The gigabyte website has no Win98SE drivers, except for the Ethernet Controller. It might not be possible to get it working any better than it currently is


amunchie said:


> 2) Win98 Second Edition.
> 3) I get loads of exclaimation marks in Device Manager on Win98.


Win98SE is trying to load the drivers for the old Motherboard, which won't work with this motherboard. After upgrading the Motherboard, the usual procedure is to do a repair install of Win98SE, but that needs a CD-ROM that windows can see, plus drivers for the hardware.


amunchie said:


> 4) When I try to boot with CD-ROM support, I get the following message:
> "Device driver not found: 'OEMCD001'.
> No valid CDROM device drivers selected."
> 
> TheOutcaste, I hope this information helps you to solve my problem.


Looks like you have a customized Win98SE Startup disk, as the one Windows creates does not have an OEMCD001 driver. I don't know if the standard startup disk will work with your Motherboard/DVD-ROM, but we can try. You have to have a working CD to create a new one, but you can download an image from Bootdisk.com. Download the Win98SE OEM file to your desktop (you can do this in XP), double click, and have a blank Floppy handy. It will create the original Win98SE startup disk. Try booting with that and see if it will load a CD-ROM driver that will work with this DVD-ROM. If it's a SATA DVD drive instead of an IDE, it may be impossible.

If we can get that to work, the easiest solution would be to do a repair install of Windows and see what we can get to work. From what I've found on the Web though, ATI/AMD doesn't offer Win9x drivers for this chipset (690V). ATI has a Win98SE driver for Radeon cards, but I don't know if it will work with the integrated X1250 your motherboard has. Haven't looked for audio drivers yet.

If you have WinXP Pro, it might be a whole lot easier to install MS Virtual PC 2007 and then install Win98 as a Guest. Don't know how well this would work to play games. VPC 2007 might work on XP Home, but I've never tried.

We first need to see if we can get the DVD visible. Another option if the DVD is a SATA drive, would be to install the old CD-ROM drive.

Jerry


----------



## amunchie (Nov 19, 2008)

I have XP Home Edition and I downloaded Boot Disk for Win93SE but when I try to write this to floppy, it comes up with an error message and I tried 3 different floppys that as far as I'm aware are blank but WindowsXP kept saying it could not format any of them. I don't know what's happened with this. As with MS Virtual PC 2007, my operating system does not support this. I've looked at what CD drive I have and I go into device manager and into the properties menu for my CD drive and 'Device Instance ID' is selected in the box at the top with the line below this reading:

IDE\CDROMOPTICARC_DVD_RW_AD-7200S ( a long line, then) 1.04 (short line) \5&7B6856B&0&0.0.0

I think this indicates that I have a IDE drive. I'm a bit puzzeled (and so is my dad) as to why my floppy disc drive will not format or write to discs. It seems I have a new problem.
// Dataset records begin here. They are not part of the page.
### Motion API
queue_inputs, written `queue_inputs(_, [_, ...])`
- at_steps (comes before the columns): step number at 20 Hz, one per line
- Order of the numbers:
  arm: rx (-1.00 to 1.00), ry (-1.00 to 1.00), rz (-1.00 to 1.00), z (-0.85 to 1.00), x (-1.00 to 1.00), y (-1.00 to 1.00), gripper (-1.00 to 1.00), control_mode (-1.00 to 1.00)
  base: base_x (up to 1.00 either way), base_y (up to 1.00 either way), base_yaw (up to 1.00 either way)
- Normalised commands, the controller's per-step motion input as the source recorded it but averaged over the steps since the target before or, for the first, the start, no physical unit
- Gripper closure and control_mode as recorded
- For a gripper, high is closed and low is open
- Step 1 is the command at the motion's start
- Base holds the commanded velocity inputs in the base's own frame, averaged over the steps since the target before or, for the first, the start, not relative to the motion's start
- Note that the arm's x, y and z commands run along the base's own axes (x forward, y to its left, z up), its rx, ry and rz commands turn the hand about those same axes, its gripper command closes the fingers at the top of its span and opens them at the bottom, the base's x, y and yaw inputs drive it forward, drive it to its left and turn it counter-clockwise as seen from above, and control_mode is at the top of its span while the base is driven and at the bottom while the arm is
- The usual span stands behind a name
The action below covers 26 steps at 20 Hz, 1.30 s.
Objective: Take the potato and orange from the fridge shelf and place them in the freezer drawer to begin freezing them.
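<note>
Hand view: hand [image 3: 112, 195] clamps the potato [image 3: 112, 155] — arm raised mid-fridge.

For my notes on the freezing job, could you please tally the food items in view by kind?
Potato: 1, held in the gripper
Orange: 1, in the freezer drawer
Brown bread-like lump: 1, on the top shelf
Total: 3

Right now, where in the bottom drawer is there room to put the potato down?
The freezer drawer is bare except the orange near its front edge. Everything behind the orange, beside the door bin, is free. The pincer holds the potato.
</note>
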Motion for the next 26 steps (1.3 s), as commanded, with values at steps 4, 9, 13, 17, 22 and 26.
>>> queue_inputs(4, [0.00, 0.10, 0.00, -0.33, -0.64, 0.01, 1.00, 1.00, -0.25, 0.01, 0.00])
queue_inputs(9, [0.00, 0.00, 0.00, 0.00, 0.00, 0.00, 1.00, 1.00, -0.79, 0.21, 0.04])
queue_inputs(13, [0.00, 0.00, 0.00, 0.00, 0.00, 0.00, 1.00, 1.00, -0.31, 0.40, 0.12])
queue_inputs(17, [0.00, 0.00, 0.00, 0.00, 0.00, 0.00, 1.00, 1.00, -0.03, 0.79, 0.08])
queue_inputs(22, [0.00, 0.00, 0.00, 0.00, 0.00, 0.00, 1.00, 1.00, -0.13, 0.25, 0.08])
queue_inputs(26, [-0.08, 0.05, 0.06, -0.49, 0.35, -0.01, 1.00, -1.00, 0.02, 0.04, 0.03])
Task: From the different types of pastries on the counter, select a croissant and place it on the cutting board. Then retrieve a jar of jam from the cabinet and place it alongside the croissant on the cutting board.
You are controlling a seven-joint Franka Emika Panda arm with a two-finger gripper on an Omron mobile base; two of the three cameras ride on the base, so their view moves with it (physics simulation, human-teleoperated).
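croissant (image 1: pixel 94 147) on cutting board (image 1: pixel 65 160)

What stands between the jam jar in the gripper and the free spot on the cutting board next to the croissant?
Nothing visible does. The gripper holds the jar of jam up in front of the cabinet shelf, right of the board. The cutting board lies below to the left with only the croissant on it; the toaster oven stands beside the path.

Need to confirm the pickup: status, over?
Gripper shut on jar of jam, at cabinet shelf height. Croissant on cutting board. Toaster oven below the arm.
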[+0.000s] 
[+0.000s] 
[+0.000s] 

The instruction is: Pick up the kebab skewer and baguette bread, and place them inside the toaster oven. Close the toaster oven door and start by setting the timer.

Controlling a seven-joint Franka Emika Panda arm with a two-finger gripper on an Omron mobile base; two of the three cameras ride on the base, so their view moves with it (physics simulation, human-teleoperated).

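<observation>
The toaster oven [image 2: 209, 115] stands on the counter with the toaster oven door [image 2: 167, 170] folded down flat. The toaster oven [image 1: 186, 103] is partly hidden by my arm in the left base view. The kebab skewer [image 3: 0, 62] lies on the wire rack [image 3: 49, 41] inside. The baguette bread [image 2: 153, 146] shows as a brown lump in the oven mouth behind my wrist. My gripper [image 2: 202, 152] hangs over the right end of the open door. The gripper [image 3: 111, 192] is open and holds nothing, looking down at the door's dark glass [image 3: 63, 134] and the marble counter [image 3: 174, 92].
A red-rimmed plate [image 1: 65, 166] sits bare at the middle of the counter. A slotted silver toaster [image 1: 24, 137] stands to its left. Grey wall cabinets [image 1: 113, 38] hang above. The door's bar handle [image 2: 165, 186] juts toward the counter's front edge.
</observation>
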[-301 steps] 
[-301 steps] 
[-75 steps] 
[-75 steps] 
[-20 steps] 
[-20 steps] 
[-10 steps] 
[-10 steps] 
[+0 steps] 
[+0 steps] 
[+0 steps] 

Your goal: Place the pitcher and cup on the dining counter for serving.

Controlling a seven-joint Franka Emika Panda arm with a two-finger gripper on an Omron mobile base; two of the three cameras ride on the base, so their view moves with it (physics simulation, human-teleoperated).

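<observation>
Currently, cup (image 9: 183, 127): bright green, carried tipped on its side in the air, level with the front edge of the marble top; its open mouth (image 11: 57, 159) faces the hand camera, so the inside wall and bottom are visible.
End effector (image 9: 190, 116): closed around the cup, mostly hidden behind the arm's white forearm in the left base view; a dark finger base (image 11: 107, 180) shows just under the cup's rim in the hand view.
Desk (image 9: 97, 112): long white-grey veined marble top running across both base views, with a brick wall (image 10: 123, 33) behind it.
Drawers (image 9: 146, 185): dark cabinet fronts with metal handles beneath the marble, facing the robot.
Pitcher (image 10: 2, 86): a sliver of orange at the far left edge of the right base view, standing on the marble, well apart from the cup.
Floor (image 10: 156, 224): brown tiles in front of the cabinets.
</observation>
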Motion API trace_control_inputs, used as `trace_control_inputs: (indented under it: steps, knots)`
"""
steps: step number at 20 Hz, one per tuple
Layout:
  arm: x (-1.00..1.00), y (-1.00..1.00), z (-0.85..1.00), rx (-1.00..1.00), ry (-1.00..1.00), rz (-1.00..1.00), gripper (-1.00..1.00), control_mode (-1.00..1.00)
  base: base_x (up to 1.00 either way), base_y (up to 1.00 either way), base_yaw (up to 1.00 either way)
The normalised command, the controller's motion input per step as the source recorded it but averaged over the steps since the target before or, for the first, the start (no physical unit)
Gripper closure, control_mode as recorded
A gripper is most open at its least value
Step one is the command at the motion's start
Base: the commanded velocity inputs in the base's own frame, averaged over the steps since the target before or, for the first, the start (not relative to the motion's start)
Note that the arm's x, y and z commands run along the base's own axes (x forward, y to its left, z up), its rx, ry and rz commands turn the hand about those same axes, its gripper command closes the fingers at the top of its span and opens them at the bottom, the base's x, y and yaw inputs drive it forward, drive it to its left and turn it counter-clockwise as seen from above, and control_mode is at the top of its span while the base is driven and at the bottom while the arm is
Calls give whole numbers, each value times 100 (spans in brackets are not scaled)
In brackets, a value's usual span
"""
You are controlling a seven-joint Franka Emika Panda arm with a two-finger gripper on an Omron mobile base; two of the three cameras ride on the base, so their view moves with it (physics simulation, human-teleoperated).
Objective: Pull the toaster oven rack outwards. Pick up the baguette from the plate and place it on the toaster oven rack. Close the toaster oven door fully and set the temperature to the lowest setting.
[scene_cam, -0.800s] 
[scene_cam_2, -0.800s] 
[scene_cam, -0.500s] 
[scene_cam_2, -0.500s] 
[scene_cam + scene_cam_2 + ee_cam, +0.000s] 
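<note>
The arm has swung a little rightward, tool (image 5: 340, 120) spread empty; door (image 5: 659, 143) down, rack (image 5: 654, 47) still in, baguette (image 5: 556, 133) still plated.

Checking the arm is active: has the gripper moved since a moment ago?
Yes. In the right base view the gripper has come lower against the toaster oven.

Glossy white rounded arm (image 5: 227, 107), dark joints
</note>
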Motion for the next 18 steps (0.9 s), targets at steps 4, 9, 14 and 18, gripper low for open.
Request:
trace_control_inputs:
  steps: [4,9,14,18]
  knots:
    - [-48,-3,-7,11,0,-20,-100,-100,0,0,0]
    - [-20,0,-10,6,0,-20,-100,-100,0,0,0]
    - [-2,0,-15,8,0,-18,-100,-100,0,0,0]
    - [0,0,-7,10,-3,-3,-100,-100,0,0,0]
TheOutcaste, does this help further? As for a clean install of Win98 Second Edition, I don't know how to do this without touching WinXP, without a CD Drive or a floppy.


----------



## TheOutcaste (Aug 8, 2007)

Found this site for the OptiArc ad-7200S which says it's a SATA drive, not IDE; the IDE version would be AD-7200A. Without a Win98SE chipset driver (the SATA controller is part of the chipset) I doubt if Win98SE can see the drive. You could try setting the SATA controller to Legacy IDE mode. That might let Win98SE see the drive. You do lose the advanced features of the SATA interface, but you might not even notice a difference. (See page 33 in the Motherboard Manual; should be a copy on the CD that came with the MB, or it can be downloaded from the gigabyte site linked above)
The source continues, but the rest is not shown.